Assignment.
Only these lines of the data below are wanted: the one with "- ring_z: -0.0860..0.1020", the one with "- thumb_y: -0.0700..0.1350", and any lines between them, each repeated exactly.

╭─ Material supplied

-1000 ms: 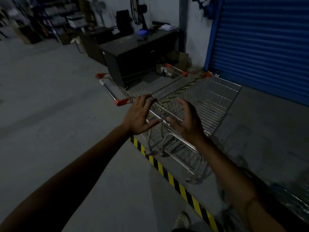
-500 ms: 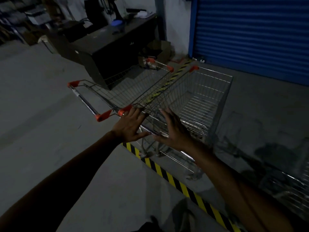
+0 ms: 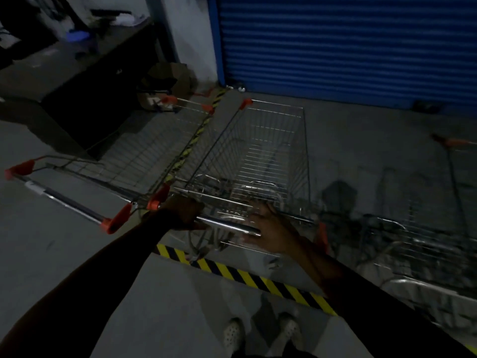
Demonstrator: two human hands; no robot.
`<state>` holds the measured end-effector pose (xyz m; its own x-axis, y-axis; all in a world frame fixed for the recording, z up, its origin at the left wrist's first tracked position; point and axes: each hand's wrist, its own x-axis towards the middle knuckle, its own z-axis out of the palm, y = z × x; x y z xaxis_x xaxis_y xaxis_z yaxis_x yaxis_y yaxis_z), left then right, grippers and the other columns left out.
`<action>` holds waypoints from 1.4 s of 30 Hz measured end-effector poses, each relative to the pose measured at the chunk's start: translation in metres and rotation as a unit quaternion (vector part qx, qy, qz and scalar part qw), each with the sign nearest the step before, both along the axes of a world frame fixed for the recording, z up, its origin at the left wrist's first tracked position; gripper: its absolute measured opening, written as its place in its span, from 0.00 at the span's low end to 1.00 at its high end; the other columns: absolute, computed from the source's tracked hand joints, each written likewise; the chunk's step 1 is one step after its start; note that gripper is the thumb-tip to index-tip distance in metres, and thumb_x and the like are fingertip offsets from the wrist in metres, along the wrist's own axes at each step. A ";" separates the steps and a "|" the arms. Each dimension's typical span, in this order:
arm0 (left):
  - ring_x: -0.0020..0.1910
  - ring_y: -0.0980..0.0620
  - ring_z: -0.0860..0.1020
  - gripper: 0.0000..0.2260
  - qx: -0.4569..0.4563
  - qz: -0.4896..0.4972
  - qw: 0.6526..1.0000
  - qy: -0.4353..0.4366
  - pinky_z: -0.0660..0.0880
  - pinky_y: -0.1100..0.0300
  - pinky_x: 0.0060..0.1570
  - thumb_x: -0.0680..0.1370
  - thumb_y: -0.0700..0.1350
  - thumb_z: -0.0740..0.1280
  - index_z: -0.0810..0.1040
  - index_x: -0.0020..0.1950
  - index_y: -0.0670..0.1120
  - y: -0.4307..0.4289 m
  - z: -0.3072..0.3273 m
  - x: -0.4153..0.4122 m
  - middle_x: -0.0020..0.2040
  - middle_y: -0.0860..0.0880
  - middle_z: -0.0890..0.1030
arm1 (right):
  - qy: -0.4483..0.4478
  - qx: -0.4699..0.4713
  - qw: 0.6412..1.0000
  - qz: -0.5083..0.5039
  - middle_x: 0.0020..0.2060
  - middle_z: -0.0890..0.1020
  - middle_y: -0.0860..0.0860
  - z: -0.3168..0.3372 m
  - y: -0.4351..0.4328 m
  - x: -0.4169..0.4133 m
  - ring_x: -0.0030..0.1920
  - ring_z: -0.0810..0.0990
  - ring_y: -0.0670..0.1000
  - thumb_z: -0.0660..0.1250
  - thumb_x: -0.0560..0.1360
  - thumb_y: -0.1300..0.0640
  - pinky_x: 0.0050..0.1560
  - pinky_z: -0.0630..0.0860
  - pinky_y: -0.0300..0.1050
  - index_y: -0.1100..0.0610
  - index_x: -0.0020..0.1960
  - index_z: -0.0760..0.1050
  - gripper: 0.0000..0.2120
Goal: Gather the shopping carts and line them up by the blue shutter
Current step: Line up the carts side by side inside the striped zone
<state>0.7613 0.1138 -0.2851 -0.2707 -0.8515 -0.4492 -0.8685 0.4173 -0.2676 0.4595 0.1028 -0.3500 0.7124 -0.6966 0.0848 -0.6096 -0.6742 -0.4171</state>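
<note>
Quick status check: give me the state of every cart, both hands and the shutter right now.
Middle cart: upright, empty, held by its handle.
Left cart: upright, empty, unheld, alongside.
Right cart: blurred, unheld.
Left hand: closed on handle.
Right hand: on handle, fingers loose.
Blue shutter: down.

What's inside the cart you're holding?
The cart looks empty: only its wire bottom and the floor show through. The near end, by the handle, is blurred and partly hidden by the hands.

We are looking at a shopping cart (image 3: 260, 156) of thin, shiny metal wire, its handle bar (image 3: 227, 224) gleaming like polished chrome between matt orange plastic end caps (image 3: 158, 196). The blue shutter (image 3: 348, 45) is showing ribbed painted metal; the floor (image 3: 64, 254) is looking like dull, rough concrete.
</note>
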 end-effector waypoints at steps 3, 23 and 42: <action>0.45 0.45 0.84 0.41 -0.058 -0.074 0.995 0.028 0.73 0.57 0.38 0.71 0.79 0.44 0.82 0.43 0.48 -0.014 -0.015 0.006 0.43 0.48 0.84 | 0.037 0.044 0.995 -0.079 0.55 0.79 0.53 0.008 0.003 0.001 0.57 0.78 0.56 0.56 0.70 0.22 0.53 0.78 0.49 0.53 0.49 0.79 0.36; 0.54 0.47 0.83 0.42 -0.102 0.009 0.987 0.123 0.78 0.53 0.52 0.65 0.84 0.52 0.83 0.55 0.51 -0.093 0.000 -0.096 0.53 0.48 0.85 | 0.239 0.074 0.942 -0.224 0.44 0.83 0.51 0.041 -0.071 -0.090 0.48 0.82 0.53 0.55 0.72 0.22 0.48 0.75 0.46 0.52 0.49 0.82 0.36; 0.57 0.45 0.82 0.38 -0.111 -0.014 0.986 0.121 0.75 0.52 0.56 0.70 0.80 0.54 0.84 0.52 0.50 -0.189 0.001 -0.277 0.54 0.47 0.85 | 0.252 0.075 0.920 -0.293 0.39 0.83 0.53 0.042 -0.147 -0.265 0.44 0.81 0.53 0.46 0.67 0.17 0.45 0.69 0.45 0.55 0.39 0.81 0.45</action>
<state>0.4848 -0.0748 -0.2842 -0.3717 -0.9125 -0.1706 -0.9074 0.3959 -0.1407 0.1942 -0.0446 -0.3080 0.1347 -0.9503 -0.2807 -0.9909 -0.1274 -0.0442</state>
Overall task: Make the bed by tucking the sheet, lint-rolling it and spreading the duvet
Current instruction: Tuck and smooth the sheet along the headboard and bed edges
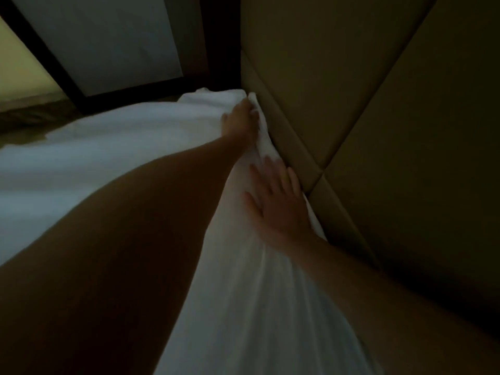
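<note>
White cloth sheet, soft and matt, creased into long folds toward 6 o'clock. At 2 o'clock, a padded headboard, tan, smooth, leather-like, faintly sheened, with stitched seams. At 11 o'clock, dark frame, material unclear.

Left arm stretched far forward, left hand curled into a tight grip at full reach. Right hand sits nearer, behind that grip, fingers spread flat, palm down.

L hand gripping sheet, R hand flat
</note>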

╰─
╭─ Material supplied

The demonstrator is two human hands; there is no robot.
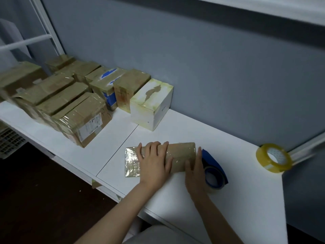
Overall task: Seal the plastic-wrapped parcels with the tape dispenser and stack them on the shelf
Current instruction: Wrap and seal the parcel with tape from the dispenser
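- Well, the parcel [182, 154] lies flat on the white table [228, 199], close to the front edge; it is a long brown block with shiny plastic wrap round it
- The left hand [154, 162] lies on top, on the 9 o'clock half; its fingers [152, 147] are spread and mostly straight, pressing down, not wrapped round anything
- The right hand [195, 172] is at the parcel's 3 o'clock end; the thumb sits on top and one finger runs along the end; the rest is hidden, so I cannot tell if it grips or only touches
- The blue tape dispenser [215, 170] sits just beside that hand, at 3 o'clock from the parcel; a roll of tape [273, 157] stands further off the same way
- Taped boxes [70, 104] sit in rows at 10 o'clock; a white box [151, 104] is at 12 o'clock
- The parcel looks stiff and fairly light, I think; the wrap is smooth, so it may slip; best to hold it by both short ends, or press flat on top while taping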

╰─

Result of the task.
  - ring_z: -0.0860..0.1020
  - gripper: 0.0000..0.2260
  - qx: -0.4569..0.4563
  - qz: -0.4896..0.4972
  - qw: 0.6526..1.0000
  - qy: -0.4353..0.4366
  - pinky_z: -0.0660..0.0880
  - pinky_y: -0.1100..0.0300
  - pinky_x: 0.0060..0.1570
  - thumb_x: -0.0680..0.1370
  - thumb_y: -0.0700..0.1350

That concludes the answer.